Oggi dove vai sei i soldi non ce li hai, ma perché bisogna risparmiare, sono andati via i migliori, quest’anno retrocediamo, co tutti sti regazzini che ce dovemo fa.
Non sappiamo se tutti i tifosi la pensano così. Sicuramente la pensano così quelli più rumorosi, quelli più polemici. A Terni sembra che non vada bene mai niente. Ogni cosa ha la sua criticità e si tendono sempre a sottolineare i fattori negativi anziché quelli positivi.
E così le passate stagioni i giocatori buoni che arrivavano erano sempre rotti, oggi invece anche se sono sani non hanno mai giocato in serie A. Ieri Bandecchi non poteva barattare l’educazione con i soldi, oggi invece la potenza economica è l’unico tratto con cui giudicare un presidente.
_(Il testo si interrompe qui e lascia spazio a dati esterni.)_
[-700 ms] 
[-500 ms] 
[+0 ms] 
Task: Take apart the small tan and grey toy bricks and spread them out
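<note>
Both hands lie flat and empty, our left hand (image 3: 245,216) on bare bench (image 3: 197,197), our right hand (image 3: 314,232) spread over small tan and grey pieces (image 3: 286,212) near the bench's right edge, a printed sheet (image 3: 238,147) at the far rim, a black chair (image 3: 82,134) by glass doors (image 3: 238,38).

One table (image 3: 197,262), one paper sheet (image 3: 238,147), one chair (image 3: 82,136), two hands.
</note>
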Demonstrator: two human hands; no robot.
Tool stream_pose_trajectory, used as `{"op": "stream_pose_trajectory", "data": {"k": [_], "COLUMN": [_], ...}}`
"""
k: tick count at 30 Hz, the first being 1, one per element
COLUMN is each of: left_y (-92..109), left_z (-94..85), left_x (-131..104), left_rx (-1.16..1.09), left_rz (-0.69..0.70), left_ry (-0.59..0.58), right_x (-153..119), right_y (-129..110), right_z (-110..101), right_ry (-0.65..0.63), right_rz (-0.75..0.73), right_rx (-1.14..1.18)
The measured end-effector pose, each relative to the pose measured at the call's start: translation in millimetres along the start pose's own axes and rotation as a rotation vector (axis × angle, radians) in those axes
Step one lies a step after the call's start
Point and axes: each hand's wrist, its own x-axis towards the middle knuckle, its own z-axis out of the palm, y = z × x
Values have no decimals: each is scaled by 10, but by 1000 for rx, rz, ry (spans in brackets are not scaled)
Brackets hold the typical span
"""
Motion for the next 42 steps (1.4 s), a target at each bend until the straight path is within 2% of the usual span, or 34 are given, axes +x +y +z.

E via così.
Magari non sono sempre le stesse persone, ma alle volte si. E questo è incomprensibile. Come se non si volesse mai capire il contesto, come se l’erba del vicino debba necessariamente essere sempre più verde.
Oggi ci accorgiamo che Partipilo, Donnarumma, Palumbo, Pettinari, Coulibaly, Di Tacchio o Defendi erano giocatori importanti per la categoria e diventano improvvisamente un punto di riferimento per giudicare gli altri. Così come Corrado e Diakité (i due giovani d’oro della Ternana) diventano un termine di paragone.
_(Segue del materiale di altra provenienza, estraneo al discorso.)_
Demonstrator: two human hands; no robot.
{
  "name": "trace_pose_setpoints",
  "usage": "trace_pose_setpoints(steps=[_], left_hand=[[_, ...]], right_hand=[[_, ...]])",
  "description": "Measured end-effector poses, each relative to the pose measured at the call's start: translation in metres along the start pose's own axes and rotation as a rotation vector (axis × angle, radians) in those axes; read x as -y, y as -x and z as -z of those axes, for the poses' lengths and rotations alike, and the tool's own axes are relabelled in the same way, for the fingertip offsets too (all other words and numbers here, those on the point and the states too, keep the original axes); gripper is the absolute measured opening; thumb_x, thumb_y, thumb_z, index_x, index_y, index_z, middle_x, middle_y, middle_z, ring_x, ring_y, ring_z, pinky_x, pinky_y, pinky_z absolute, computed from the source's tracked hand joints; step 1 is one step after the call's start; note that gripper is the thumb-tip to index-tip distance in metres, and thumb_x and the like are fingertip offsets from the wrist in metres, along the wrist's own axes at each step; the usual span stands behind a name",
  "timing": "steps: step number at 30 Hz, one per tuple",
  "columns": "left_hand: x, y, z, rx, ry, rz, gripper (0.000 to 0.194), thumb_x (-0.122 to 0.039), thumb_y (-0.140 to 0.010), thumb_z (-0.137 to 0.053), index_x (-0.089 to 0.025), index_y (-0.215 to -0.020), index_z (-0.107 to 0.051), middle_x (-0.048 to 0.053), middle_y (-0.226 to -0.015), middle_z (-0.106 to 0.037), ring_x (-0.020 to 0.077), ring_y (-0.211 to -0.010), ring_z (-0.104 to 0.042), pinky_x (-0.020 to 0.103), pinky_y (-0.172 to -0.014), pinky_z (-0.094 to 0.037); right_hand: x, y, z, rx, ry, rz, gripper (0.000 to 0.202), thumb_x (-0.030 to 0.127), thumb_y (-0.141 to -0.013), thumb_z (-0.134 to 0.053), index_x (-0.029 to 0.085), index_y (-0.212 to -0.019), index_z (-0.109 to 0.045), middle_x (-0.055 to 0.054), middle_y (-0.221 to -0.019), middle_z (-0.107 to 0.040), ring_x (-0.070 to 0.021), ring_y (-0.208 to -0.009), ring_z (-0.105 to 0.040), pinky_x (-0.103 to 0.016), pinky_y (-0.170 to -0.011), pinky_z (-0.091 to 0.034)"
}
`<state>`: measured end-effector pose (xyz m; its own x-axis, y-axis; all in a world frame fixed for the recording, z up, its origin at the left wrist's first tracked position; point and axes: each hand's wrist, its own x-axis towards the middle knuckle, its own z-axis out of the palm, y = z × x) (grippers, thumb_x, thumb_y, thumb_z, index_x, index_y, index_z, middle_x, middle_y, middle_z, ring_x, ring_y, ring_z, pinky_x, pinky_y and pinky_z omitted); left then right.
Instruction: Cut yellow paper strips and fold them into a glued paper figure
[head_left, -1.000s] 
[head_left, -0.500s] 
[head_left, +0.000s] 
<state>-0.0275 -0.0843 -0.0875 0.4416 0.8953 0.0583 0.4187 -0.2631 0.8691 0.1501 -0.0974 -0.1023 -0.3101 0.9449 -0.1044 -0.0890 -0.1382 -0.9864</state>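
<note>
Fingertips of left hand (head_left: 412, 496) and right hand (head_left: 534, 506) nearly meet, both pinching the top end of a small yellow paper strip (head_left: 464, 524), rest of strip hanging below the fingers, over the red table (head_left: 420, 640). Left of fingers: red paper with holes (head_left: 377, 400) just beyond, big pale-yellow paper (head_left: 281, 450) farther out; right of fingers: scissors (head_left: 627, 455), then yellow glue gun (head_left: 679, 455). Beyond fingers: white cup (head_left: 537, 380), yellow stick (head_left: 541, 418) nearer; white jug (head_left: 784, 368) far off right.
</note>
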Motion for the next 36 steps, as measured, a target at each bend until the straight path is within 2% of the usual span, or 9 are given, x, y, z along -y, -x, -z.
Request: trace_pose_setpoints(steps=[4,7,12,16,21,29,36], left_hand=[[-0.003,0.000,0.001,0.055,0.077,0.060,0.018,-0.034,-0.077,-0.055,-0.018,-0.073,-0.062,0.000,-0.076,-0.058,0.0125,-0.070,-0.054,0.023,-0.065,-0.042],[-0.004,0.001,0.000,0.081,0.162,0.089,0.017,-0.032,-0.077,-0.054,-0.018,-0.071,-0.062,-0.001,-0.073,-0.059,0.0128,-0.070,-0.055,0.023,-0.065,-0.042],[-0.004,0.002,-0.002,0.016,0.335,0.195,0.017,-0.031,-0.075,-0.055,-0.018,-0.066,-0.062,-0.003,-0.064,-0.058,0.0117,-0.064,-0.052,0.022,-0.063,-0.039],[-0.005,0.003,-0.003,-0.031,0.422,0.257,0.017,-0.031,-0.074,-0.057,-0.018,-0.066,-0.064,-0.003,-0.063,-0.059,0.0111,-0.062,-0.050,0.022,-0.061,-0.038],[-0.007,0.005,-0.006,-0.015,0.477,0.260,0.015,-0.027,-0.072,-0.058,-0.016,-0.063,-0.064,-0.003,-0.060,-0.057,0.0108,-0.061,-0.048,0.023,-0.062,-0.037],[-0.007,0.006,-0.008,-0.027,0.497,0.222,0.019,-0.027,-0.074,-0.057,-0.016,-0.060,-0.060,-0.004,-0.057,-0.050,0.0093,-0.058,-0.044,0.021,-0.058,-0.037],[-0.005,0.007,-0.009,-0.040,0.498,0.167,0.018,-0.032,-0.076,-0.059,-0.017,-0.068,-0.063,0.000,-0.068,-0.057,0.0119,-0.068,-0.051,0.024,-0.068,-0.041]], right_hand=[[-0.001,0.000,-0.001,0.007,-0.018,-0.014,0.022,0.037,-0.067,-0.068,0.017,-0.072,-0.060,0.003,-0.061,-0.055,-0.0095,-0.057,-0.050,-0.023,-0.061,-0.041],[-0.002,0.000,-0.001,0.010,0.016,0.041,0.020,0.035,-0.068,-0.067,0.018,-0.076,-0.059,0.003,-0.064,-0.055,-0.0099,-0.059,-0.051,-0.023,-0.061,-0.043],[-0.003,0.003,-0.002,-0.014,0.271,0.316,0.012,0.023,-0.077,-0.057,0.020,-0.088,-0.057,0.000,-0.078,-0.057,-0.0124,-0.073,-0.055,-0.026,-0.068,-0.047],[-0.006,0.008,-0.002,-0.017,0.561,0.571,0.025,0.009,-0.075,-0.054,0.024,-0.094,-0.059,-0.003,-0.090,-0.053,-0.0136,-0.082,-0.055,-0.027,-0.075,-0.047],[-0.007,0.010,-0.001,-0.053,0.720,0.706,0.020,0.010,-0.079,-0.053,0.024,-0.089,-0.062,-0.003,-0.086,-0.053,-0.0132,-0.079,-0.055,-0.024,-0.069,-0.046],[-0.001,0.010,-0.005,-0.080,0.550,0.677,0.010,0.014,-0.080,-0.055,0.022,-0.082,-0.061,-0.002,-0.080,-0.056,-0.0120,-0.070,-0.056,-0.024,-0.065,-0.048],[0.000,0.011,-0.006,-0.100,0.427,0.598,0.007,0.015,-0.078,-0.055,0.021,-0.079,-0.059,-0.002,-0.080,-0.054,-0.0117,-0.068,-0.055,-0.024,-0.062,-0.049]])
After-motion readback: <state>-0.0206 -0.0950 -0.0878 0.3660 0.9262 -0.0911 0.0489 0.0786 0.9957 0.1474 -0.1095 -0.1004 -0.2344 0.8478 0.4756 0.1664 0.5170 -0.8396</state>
Per carità è anche giusto che sia così: il problema è che lo scorso anno (o gli scorsi anni) c’era sempre qualcosa che non andava in ognuno di quelli sopracitati e ora che non ci sono più invece sale il rammarico.
Beninteso che peraltro non sono andati via perché considerati scarsi dalla nuova proprietà ma perché i costi di gestione e la strada imboccata da Bandecchi non è certamente la stessa di quella che vorrebbe percorrere Guida. Spese più contenute, più giovani e magari stesse ambizioni. Nel calcio non c’è una sola ricetta per vincere.
Ma la coerenza dovrebbe però essere un valore. Perché nessuno deve avere paura a dire che la squadra dello scorso anno era forte e allo stesso tempo essere fiducioso di questa.
Qualsiasi paragone (soprattutto sulla carta) sarebbe impietoso. E anzi la squadra ha bisogno di una tifoseria che dimostri di crederci. Di supportare questo gruppo di ragazzi, in molti casi poco più che 20enni, nella crescita.
Per quanto forti possano essere si passeranno dei momenti di appannamento. Dovranno essere messi nelle condizioni di superare le pressioni, di saper gestire le emozioni. Alcuni di loro vengono dalla Primavera direttamente, alcuni hanno appena 19 anni. Si troveranno a fare i conti con il calcio dei grandi o con una grande piazza. Ci sarà bisogno di un ambiente che li sostenga, che li carichi e che li capisca. Non tutti saranno fenomeni, ma qualcuno sarà sicuramente bravo e avrà futuro.
E non ci sarà neanche bisogno di dover sottolineare che la squadra è troppo giovane: è sempre stato l’obiettivo del nuovo presidente. Giovani di prospettiva. E le critiche preventive andrebbero lasciate da parte.